Work request: Write out the following listing's lines from the one with "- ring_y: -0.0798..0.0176" to the one with "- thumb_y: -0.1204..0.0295", exactly, with both included and no others.

=-=-=-=-=

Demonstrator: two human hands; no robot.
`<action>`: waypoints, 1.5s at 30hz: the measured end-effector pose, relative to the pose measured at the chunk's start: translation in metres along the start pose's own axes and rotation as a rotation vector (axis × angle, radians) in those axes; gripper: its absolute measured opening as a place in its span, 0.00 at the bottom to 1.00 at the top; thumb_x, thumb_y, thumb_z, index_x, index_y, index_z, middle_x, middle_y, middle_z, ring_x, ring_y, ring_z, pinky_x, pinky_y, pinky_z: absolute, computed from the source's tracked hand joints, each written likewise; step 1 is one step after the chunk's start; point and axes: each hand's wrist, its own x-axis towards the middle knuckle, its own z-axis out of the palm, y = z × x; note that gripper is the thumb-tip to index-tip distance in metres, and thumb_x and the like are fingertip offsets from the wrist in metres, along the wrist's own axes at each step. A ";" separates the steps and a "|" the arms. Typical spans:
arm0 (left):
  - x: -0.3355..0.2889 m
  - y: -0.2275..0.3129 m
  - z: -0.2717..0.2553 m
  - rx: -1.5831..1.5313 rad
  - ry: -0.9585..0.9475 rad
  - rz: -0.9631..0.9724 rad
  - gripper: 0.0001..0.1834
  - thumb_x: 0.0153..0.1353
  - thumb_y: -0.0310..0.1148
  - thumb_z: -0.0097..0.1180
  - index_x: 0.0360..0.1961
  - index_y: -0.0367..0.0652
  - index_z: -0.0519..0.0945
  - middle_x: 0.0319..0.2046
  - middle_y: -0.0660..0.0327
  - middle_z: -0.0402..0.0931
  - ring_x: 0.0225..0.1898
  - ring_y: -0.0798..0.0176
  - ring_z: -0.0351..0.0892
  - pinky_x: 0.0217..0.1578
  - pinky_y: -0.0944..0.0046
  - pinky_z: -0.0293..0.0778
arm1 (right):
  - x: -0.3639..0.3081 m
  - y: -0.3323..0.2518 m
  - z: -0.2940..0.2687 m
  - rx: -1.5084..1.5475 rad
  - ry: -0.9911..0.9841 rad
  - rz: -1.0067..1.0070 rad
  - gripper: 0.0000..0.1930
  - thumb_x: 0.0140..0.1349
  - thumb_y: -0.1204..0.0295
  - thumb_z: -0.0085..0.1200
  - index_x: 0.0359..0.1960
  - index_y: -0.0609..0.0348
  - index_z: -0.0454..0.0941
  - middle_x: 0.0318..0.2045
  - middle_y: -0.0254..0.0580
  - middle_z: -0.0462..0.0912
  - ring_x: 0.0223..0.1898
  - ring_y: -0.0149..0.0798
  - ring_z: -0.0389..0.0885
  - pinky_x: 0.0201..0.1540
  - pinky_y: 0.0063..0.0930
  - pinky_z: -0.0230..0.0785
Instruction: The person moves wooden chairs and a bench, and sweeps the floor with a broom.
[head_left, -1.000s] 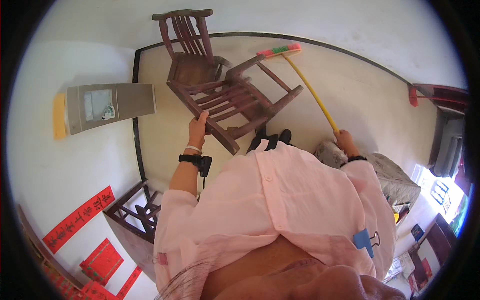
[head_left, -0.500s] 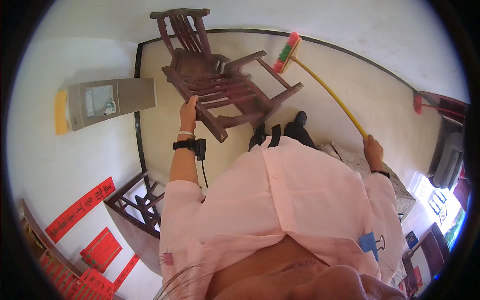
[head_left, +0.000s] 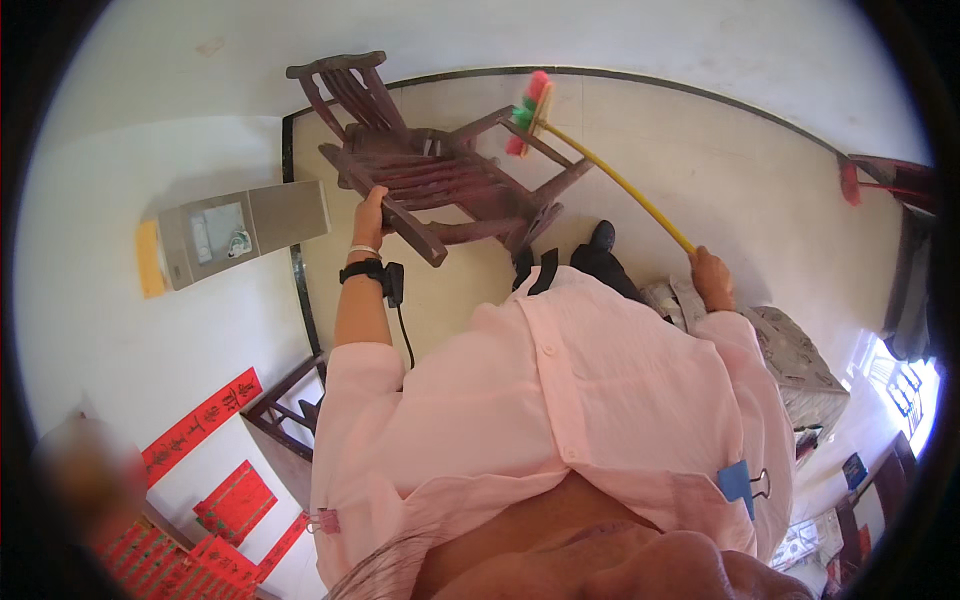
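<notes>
My left hand [head_left: 370, 218] is closed around the top rail of a dark brown wooden chair [head_left: 455, 180], which leans over with its slatted back toward me. Just behind it, partly covered, is a second wooden chair [head_left: 345, 95] with a slatted back, near the far wall. My right hand [head_left: 711, 278] grips the upper end of the yellow handle of a broom [head_left: 620, 182]. The broom's red and green bristle head is raised near the leaning chair's legs; whether it touches them I cannot tell.
A grey-brown box-like unit [head_left: 245, 232] is on the left wall. Below it stands dark wooden furniture [head_left: 290, 405] near red paper banners [head_left: 205, 422]. A cloth-covered block [head_left: 795, 350] stands at my right. A red-headed tool [head_left: 850, 185] is at the far right.
The broom head has swung left toward the leaning chair, and my right hand has moved left and slightly up with the handle. My left hand keeps its hold on the chair.
</notes>
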 end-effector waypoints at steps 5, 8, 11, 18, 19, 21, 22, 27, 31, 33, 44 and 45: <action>-0.001 -0.013 -0.003 -0.099 0.055 -0.026 0.19 0.42 0.45 0.49 0.27 0.39 0.71 0.21 0.61 0.69 0.22 0.65 0.70 0.20 0.64 0.67 | 0.019 0.006 0.034 0.130 0.032 0.110 0.18 0.55 0.58 0.35 0.26 0.60 0.69 0.26 0.54 0.74 0.31 0.56 0.71 0.32 0.46 0.63; 0.010 -0.013 -0.002 -0.127 0.086 -0.014 0.19 0.42 0.44 0.49 0.27 0.38 0.70 0.22 0.60 0.70 0.22 0.64 0.70 0.20 0.64 0.66 | 0.017 0.068 0.044 0.013 0.122 0.004 0.16 0.56 0.58 0.35 0.27 0.58 0.69 0.25 0.52 0.74 0.29 0.54 0.72 0.29 0.45 0.64; 0.014 -0.010 -0.003 -0.142 0.090 0.009 0.19 0.41 0.43 0.50 0.27 0.37 0.70 0.21 0.60 0.70 0.20 0.64 0.70 0.19 0.65 0.66 | -0.045 0.048 -0.056 -0.079 0.082 0.083 0.13 0.56 0.59 0.37 0.30 0.54 0.68 0.22 0.49 0.74 0.25 0.51 0.73 0.26 0.43 0.64; 0.010 0.004 0.003 -0.085 0.038 0.034 0.18 0.42 0.44 0.49 0.24 0.37 0.70 0.19 0.61 0.69 0.18 0.65 0.68 0.16 0.66 0.64 | -0.059 0.023 -0.066 -0.074 0.248 -0.093 0.12 0.56 0.59 0.38 0.32 0.52 0.67 0.20 0.49 0.72 0.23 0.52 0.72 0.25 0.43 0.64; 0.007 0.001 0.005 -0.085 0.037 0.031 0.18 0.42 0.44 0.49 0.24 0.37 0.70 0.19 0.61 0.69 0.18 0.65 0.68 0.16 0.66 0.64 | -0.047 0.019 -0.054 -0.071 0.216 -0.065 0.12 0.56 0.59 0.38 0.33 0.52 0.67 0.21 0.50 0.73 0.24 0.52 0.73 0.25 0.43 0.64; 0.004 0.008 0.008 -0.061 0.063 0.012 0.17 0.42 0.44 0.49 0.23 0.38 0.70 0.18 0.62 0.69 0.16 0.66 0.66 0.15 0.68 0.61 | -0.012 0.010 -0.029 -0.062 0.194 -0.037 0.12 0.56 0.59 0.37 0.33 0.52 0.67 0.22 0.50 0.73 0.25 0.51 0.73 0.26 0.43 0.64; 0.003 0.007 0.005 -0.057 0.067 0.007 0.17 0.42 0.44 0.49 0.23 0.38 0.70 0.18 0.62 0.69 0.16 0.66 0.66 0.15 0.68 0.61 | 0.006 0.012 -0.010 -0.044 0.136 0.014 0.13 0.56 0.58 0.37 0.32 0.53 0.67 0.23 0.51 0.74 0.26 0.52 0.73 0.27 0.43 0.64; 0.007 -0.014 -0.005 -0.184 0.136 -0.033 0.16 0.42 0.44 0.48 0.24 0.41 0.70 0.18 0.63 0.67 0.18 0.67 0.65 0.17 0.67 0.59 | 0.046 0.038 0.027 -0.060 0.110 0.119 0.16 0.55 0.57 0.35 0.29 0.55 0.69 0.26 0.54 0.74 0.29 0.53 0.73 0.30 0.44 0.64; 0.021 -0.043 -0.031 -0.232 0.161 -0.058 0.16 0.42 0.45 0.48 0.24 0.42 0.70 0.19 0.64 0.66 0.20 0.66 0.64 0.19 0.66 0.60 | 0.015 0.038 -0.040 -0.089 0.126 0.067 0.15 0.55 0.57 0.37 0.27 0.56 0.69 0.25 0.51 0.74 0.28 0.52 0.73 0.30 0.43 0.65; 0.020 -0.042 -0.032 -0.223 0.145 -0.021 0.15 0.43 0.44 0.49 0.23 0.42 0.70 0.18 0.64 0.66 0.19 0.67 0.64 0.18 0.66 0.60 | 0.007 0.037 -0.072 -0.166 0.104 0.014 0.14 0.55 0.59 0.37 0.27 0.56 0.67 0.23 0.50 0.74 0.26 0.51 0.73 0.28 0.42 0.65; 0.016 -0.088 -0.058 -0.257 0.194 -0.029 0.14 0.46 0.43 0.50 0.25 0.42 0.70 0.21 0.65 0.65 0.23 0.68 0.64 0.24 0.67 0.62 | 0.193 -0.069 -0.117 -0.265 0.091 -0.424 0.10 0.52 0.66 0.38 0.27 0.56 0.71 0.24 0.45 0.75 0.29 0.46 0.74 0.30 0.38 0.66; 0.009 -0.077 -0.049 -0.252 0.180 0.002 0.14 0.46 0.43 0.50 0.23 0.43 0.70 0.19 0.66 0.64 0.21 0.69 0.63 0.23 0.69 0.61 | 0.217 -0.092 -0.114 -0.240 0.064 -0.440 0.09 0.51 0.68 0.39 0.27 0.57 0.72 0.27 0.44 0.75 0.31 0.45 0.74 0.31 0.36 0.67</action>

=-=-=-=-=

Written response:
  - ring_y: -0.0798..0.0176
  - ring_z: -0.0351..0.0892
  - pinky_x: 0.0217..0.1578
  - pinky_y: -0.0944..0.0046
  - pinky_z: -0.0293..0.0778
arm1 (right):
  - x: -0.3639..0.3081 m
  - y: -0.3323..0.2518 m
  - z: -0.2940..0.2687 m
  - rx: -1.5084..1.5475 rad
  - ry: -0.9911..0.9841 rad
  - rz: -1.0067..1.0070 rad
  - gripper: 0.0000..0.1930
  - thumb_x: 0.0140..0.1349
  - thumb_y: -0.1204..0.0295

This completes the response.